# Task directions:
Output the entire listing below exactly as it stands.

# Provided data:
:::::

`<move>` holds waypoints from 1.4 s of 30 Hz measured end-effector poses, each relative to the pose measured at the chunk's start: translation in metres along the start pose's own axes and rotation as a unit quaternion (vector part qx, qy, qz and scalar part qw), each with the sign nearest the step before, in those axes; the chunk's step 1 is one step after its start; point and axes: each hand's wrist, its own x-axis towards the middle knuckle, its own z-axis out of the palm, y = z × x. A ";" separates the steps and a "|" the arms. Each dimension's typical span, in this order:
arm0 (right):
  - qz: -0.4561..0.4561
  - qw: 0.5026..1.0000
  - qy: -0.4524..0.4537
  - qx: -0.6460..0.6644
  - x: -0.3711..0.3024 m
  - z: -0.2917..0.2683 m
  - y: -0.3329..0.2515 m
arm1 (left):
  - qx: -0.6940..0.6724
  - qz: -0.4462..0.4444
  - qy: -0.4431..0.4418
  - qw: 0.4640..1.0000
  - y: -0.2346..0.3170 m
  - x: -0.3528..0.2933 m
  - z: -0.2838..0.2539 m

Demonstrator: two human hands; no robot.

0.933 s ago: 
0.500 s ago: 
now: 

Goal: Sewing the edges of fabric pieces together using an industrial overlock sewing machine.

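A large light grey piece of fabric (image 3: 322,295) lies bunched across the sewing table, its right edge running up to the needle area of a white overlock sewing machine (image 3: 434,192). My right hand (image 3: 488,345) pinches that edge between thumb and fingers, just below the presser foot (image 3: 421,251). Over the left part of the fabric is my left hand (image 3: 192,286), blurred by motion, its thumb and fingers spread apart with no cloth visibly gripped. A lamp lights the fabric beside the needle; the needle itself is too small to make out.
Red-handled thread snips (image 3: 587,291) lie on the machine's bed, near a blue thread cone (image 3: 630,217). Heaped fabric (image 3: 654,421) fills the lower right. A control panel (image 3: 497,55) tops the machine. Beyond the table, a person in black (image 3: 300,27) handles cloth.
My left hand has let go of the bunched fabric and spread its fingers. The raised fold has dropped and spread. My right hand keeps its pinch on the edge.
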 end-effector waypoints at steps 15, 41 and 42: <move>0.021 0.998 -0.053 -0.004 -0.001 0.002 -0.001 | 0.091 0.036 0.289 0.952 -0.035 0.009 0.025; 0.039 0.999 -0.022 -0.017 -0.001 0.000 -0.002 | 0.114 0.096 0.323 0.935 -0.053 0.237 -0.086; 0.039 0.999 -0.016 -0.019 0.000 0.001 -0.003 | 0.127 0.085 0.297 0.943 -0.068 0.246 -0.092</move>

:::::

# Written solution:
`<move>` holds waypoints from 1.4 s of 30 Hz measured end-effector poses, each relative to the pose measured at the chunk's start: translation in metres along the start pose's own axes and rotation as a unit quaternion (vector part qx, qy, qz and scalar part qw), each with the sign nearest the step before, in those axes; the chunk's step 1 is one step after its start; point and axes: each hand's wrist, its own x-axis towards the middle knuckle, its own z-axis out of the palm, y = z × x. A ";" separates the steps and a "|" the arms. Each dimension's typical span, in this order:
arm0 (right):
  - qz: -0.4561..0.4561
  - qw: 0.5026..1.0000
  - qy: -0.4524..0.4537
  - qx: -0.6460..0.6644
  - x: -0.3711..0.3024 m
  - z: -0.2917..0.2683 m
  - y: -0.3329..0.2515 m
arm1 (left):
  - qx: -0.6940..0.6724
  - qz: -0.4462..0.4444
  - qy: -0.4431..0.4418
  - qw: 0.4640..1.0000
  - y: -0.2346..0.3170 m
  - x: -0.3528..0.2933 m
  - z: -0.2838..0.2539 m

Demonstrator: two human hands; no robot.

0.933 s ago: 
0.500 s ago: 
now: 

Goal: Sewing the edges of fabric pieces together using an industrial overlock sewing machine.

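A large light grey piece of fabric (image 3: 322,295) lies bunched across the sewing table, its right edge running up to the needle area of a white overlock sewing machine (image 3: 434,192). My right hand (image 3: 488,345) pinches that edge between thumb and fingers, just below the presser foot (image 3: 421,251). Over the left part of the fabric is my left hand (image 3: 192,286), blurred by motion, its thumb and fingers spread apart with no cloth visibly gripped. A lamp lights the fabric beside the needle; the needle itself is too small to make out.
Red-handled thread snips (image 3: 587,291) lie on the machine's bed, near a blue thread cone (image 3: 630,217). Heaped fabric (image 3: 654,421) fills the lower right. A control panel (image 3: 497,55) tops the machine. Beyond the table, a person in black (image 3: 300,27) handles cloth.
My left hand has let go of the bunched fabric and spread its fingers. The raised fold has dropped and spread. My right hand keeps its pinch on the edge.
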 end-effector waypoints at steps 15, 41 and 42: <move>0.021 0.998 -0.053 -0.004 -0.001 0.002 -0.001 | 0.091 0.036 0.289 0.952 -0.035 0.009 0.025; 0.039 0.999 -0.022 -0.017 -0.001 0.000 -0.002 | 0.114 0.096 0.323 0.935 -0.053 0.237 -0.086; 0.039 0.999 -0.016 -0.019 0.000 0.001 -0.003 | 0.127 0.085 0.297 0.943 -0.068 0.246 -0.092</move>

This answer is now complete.